Work required
Filter the entries for the string "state". Copy each line that has it.

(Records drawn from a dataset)

• • • • •

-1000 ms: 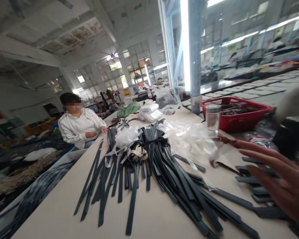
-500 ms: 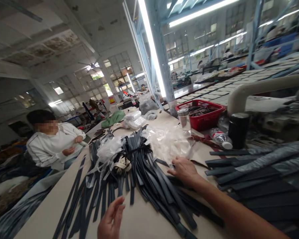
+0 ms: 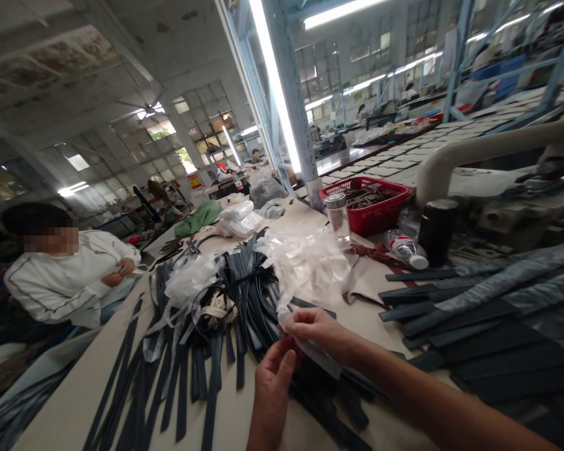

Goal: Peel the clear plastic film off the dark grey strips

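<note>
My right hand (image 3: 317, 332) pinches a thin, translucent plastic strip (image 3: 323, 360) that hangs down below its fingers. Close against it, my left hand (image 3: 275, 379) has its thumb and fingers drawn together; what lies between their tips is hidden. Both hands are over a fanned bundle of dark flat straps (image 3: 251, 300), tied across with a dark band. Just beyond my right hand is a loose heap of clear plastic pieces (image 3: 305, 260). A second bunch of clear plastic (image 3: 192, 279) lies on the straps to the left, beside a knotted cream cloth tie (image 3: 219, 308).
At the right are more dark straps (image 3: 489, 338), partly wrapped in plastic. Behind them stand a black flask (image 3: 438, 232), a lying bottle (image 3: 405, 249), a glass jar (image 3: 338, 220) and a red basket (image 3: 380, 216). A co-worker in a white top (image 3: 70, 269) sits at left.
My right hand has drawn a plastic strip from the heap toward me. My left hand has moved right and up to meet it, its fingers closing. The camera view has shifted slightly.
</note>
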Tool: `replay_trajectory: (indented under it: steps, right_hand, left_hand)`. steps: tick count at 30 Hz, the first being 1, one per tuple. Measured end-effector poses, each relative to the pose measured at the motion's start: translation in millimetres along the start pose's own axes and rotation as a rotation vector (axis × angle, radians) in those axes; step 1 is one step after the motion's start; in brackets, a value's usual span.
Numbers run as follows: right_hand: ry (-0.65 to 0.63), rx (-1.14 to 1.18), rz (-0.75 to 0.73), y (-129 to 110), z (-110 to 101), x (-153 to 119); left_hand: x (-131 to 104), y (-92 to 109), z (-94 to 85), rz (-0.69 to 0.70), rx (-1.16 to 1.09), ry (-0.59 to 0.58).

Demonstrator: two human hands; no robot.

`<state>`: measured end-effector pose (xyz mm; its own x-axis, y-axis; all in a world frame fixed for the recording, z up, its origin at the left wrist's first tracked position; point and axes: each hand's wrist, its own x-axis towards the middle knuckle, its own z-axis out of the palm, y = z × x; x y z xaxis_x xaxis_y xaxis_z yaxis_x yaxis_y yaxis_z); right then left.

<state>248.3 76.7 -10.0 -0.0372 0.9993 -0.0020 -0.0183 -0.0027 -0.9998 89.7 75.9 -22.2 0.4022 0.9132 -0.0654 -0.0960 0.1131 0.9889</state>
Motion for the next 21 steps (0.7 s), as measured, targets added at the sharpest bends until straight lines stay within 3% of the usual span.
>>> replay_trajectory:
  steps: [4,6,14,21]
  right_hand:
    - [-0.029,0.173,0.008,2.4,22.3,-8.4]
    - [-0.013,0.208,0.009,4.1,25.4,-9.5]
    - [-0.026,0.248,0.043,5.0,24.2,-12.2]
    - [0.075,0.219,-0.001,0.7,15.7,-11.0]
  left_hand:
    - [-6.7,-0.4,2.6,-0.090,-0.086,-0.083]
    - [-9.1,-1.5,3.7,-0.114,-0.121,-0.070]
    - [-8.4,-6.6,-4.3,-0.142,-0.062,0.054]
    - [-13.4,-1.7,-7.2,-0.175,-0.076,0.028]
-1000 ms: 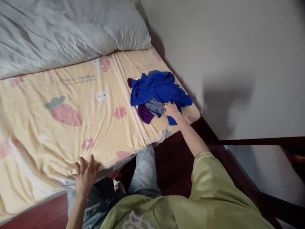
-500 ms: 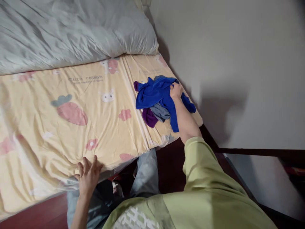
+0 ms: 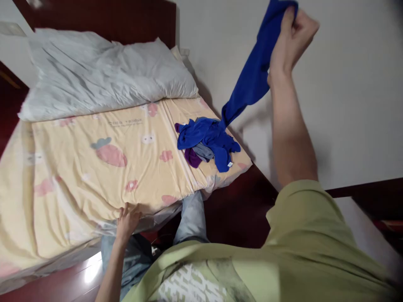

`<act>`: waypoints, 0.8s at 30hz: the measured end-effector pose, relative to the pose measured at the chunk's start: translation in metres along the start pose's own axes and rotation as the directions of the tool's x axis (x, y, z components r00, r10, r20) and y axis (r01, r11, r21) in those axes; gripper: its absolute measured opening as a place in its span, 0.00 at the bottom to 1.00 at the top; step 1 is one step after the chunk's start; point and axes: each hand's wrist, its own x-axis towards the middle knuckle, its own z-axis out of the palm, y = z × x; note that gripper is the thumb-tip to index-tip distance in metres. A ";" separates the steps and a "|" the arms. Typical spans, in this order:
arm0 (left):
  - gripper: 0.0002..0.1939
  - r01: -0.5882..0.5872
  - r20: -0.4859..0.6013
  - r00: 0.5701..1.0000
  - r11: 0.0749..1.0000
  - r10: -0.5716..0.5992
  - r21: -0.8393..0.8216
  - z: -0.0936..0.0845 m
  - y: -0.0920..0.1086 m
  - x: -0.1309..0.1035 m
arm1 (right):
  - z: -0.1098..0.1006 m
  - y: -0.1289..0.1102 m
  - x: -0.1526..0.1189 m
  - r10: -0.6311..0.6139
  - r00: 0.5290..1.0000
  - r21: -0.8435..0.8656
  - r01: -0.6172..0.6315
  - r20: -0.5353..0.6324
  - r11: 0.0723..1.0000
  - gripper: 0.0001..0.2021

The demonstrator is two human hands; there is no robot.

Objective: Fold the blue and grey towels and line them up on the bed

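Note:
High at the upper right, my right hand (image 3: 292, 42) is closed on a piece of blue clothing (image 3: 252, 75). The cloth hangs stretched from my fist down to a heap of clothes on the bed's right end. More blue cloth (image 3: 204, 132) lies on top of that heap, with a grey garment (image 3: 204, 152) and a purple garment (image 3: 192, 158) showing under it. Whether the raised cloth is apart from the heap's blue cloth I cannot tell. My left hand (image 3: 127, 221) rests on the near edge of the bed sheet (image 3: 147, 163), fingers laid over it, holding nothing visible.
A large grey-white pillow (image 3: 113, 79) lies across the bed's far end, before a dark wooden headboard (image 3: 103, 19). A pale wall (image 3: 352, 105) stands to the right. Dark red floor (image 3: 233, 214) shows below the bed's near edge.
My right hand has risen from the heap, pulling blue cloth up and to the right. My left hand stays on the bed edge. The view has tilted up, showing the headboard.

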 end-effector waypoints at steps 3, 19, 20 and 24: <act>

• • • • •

Task output
`<state>`: measured end-effector pose (xyz mm; its own x-axis, y-axis; all in a world frame fixed for the recording, z up, its origin at the left wrist's first tracked position; point and axes: each hand's wrist, its own x-axis towards the middle knuckle, its own z-axis out of the palm, y = z × x; x y z xaxis_x xaxis_y xaxis_z yaxis_x yaxis_y yaxis_z); right then left.
<state>248.3 76.7 -10.0 -0.0372 0.9993 -0.0020 -0.0183 -0.0027 -0.9998 89.7 75.9 -22.2 0.4022 0.9132 -0.0654 -0.0960 0.1131 0.9889</state>

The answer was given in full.